=== ABOUT THIS TASK ===
Here you must reproduce each line of the data exactly.

=== COLLECTED MATERIAL ===
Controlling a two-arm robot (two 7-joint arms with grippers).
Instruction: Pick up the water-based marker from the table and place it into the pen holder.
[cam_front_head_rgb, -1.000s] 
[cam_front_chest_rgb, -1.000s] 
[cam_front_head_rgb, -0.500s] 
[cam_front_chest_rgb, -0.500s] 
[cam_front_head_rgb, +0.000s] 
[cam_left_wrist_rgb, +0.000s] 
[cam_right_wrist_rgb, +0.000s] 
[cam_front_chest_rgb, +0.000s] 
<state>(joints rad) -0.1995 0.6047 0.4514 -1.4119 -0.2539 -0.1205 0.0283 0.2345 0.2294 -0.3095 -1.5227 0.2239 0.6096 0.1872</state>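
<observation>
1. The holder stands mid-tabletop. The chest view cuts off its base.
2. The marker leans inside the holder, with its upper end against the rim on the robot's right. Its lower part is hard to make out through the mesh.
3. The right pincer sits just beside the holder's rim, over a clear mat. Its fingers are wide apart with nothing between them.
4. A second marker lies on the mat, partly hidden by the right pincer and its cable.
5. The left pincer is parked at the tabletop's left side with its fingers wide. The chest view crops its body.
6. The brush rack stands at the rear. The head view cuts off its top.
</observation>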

=== RESULT ===
Controlling a two-arm robot (two 7-joint arms with grippers).
Instruction: Pick up the water-based marker from the table and place it into the pen holder.
[cam_front_head_rgb, -1.000s] 
[cam_front_chest_rgb, -1.000s] 
[cam_front_head_rgb, -0.500s] 
[cam_front_chest_rgb, -0.500s] 
[cam_front_head_rgb, +0.000s] 
[cam_left_wrist_rgb, +0.000s] 
[cam_right_wrist_rgb, +0.000s] 
[cam_front_chest_rgb, +0.000s] 
<state>(joints rad) -0.1995 0.6047 0.4514 -1.4119 -0.2539 -0.1205 0.0283 0.2345 0.2294 -0.3095 -1.5227 0.2239 0.6096 0.1872</state>
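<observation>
1. The holder stands mid-tabletop. The chest view cuts off its base.
2. The marker leans inside the holder, with its upper end against the rim on the robot's right. Its lower part is hard to make out through the mesh.
3. The right pincer sits just beside the holder's rim, over a clear mat. Its fingers are wide apart with nothing between them.
4. A second marker lies on the mat, partly hidden by the right pincer and its cable.
5. The left pincer is parked at the tabletop's left side with its fingers wide. The chest view crops its body.
6. The brush rack stands at the rear. The head view cuts off its top.
</observation>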

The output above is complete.